**TRY IT**: Copy the listing that follows exactly. Its pictures do not belong in the copy.

▶

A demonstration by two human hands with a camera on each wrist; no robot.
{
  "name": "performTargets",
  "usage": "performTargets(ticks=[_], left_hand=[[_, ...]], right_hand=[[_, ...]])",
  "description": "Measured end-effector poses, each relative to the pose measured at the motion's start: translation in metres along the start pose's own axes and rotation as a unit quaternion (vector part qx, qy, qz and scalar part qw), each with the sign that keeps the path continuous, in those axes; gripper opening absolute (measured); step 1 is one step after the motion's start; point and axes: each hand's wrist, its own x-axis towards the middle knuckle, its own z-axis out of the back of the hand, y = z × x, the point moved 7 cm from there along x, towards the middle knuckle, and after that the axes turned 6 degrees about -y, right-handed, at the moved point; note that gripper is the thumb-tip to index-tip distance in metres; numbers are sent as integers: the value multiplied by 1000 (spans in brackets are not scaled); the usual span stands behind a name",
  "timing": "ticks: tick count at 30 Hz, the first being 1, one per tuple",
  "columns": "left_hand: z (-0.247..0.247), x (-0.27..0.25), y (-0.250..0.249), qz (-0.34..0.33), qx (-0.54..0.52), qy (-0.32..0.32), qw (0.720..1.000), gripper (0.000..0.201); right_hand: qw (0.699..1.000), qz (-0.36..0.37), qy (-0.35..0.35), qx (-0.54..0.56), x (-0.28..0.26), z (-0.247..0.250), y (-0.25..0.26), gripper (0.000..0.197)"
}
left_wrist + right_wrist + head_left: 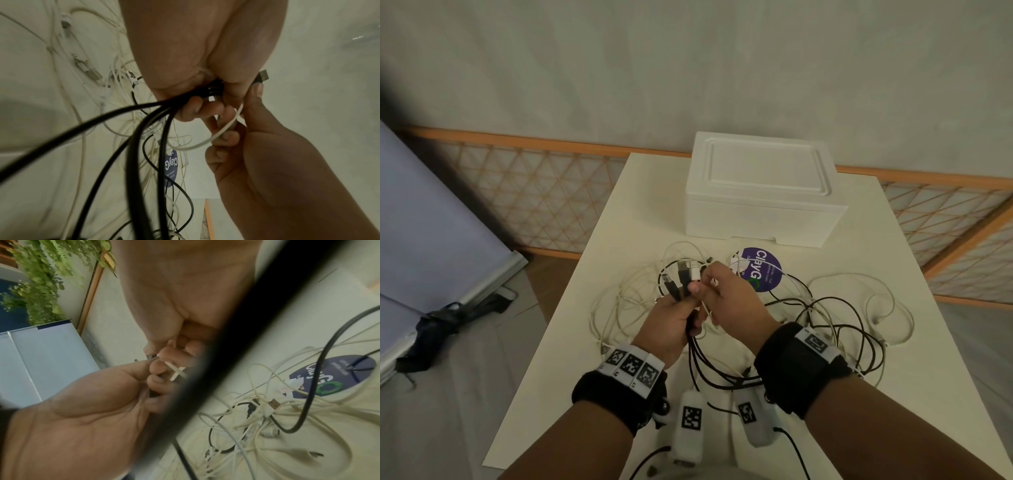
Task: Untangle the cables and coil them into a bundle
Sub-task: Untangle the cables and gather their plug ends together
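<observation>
- Your left hand fists several smooth black cables, plugs upright.
- Your right hand pinches a thin white cable, seemingly near its plug.
- Loose cords sprawl across the matte white table.

We hold both forearms forward, our hands meeting at twelve o'clock above the table. Our left hand is fisted, thumb on top; our right hand pinches at its fingertips, wrists banded black.
</observation>
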Motion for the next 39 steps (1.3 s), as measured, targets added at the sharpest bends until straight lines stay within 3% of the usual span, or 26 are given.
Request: performTargets(ticks=[6,10,13,17,19,20,22,24,27,30,31,33,37,39], left_hand=[[2,-5,0,17,-58,3,998,24],[0,-6,2,52,-148,4,988,41],[2,-9,0,51,-180,-10,982,36],[31,-4,-3,37,-231,-94,968,45],[50,0,-11,20,-260,-136,956,49],[60,1,-15,5,-272,-144,951,50],[74,3,-28,-25,-241,-140,960,47],[86,5,-34,-42,-148,-142,978,42],[87,8,-33,-45,-6,-146,988,39],[68,10,-38,-101,150,-127,975,15],[62,10,-40,-118,182,-114,970,21],[50,11,-41,-135,210,-90,964,33],[46,9,-54,-140,203,-122,961,17],[49,9,-58,-131,161,-137,969,11]], right_hand=[[996,-74,-17,-44,-2,-1,1,52],[992,-60,-2,-112,-2,-10,5,69],[991,-27,18,-131,-1,-15,14,62],[981,48,149,-111,-8,-25,22,57],[963,84,163,-199,-8,-17,15,55],[953,97,143,-248,-5,-10,9,44],[944,113,105,-293,4,2,-5,17],[954,107,76,-270,10,10,-15,7],[974,118,15,-192,14,18,-3,8],[984,140,8,-107,11,16,27,17],[985,156,7,-80,9,15,38,19],[984,173,-6,-39,8,17,54,19],[984,152,-16,91,6,24,69,15],[985,110,-24,129,11,23,58,30]])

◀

**ANSWER SECTION**:
A demonstration by two human hands with a camera on each wrist; no robot.
{
  "name": "performTargets",
  "usage": "performTargets(ticks=[_], left_hand=[[_, ...]], right_hand=[[_, ...]])",
  "description": "Measured end-effector poses, each relative to the pose measured at the motion's start: translation in metres along the start pose's own axes and rotation as a unit quaternion (vector part qx, qy, qz and scalar part qw), each with the sign that keeps the path continuous, in those axes; gripper opening absolute (measured); step 1 is one step after the motion's start; point and axes: each hand's wrist, its own x-axis towards the middle knuckle, its own z-axis out of the back of the hand, y = z × x, the point moved 7 cm from there along x, towards the middle knuckle, and after that the axes turned 6 degrees about -y, right-handed, at the moved point; note that gripper is the thumb-tip to index-tip distance in metres; numbers are sent as integers: the value multiplied by 1000 (spans in brackets are not scaled); the usual span stands behind a name",
  "timing": "ticks: tick count at 30 Hz, the first being 1, one per tuple",
  "columns": "left_hand: z (-0.247..0.247), x (-0.27..0.25), y (-0.250..0.249), qz (-0.34..0.33), qx (-0.54..0.52), qy (-0.32..0.32), qw (0.720..1.000), gripper (0.000..0.201); right_hand: qw (0.699..1.000), qz (-0.36..0.37), qy (-0.35..0.35), qx (-0.54..0.56), x (-0.28..0.26), z (-0.247..0.250), y (-0.25..0.26), gripper (0.000..0.197)"
}
left_wrist + right_wrist + head_left: 
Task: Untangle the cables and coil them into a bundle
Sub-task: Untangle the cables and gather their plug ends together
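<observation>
- Your left hand fists several smooth black cables, plugs upright.
- Your right hand pinches a thin white cable, seemingly near its plug.
- Loose cords sprawl across the matte white table.

We hold both forearms forward, our hands meeting at twelve o'clock above the table. Our left hand is fisted, thumb on top; our right hand pinches at its fingertips, wrists banded black.
</observation>
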Motion for the next 39 steps (1.3 s), as measured, targets added at the sharpest bends until straight lines stay within 3% of the usual span, or 26 are given.
Request: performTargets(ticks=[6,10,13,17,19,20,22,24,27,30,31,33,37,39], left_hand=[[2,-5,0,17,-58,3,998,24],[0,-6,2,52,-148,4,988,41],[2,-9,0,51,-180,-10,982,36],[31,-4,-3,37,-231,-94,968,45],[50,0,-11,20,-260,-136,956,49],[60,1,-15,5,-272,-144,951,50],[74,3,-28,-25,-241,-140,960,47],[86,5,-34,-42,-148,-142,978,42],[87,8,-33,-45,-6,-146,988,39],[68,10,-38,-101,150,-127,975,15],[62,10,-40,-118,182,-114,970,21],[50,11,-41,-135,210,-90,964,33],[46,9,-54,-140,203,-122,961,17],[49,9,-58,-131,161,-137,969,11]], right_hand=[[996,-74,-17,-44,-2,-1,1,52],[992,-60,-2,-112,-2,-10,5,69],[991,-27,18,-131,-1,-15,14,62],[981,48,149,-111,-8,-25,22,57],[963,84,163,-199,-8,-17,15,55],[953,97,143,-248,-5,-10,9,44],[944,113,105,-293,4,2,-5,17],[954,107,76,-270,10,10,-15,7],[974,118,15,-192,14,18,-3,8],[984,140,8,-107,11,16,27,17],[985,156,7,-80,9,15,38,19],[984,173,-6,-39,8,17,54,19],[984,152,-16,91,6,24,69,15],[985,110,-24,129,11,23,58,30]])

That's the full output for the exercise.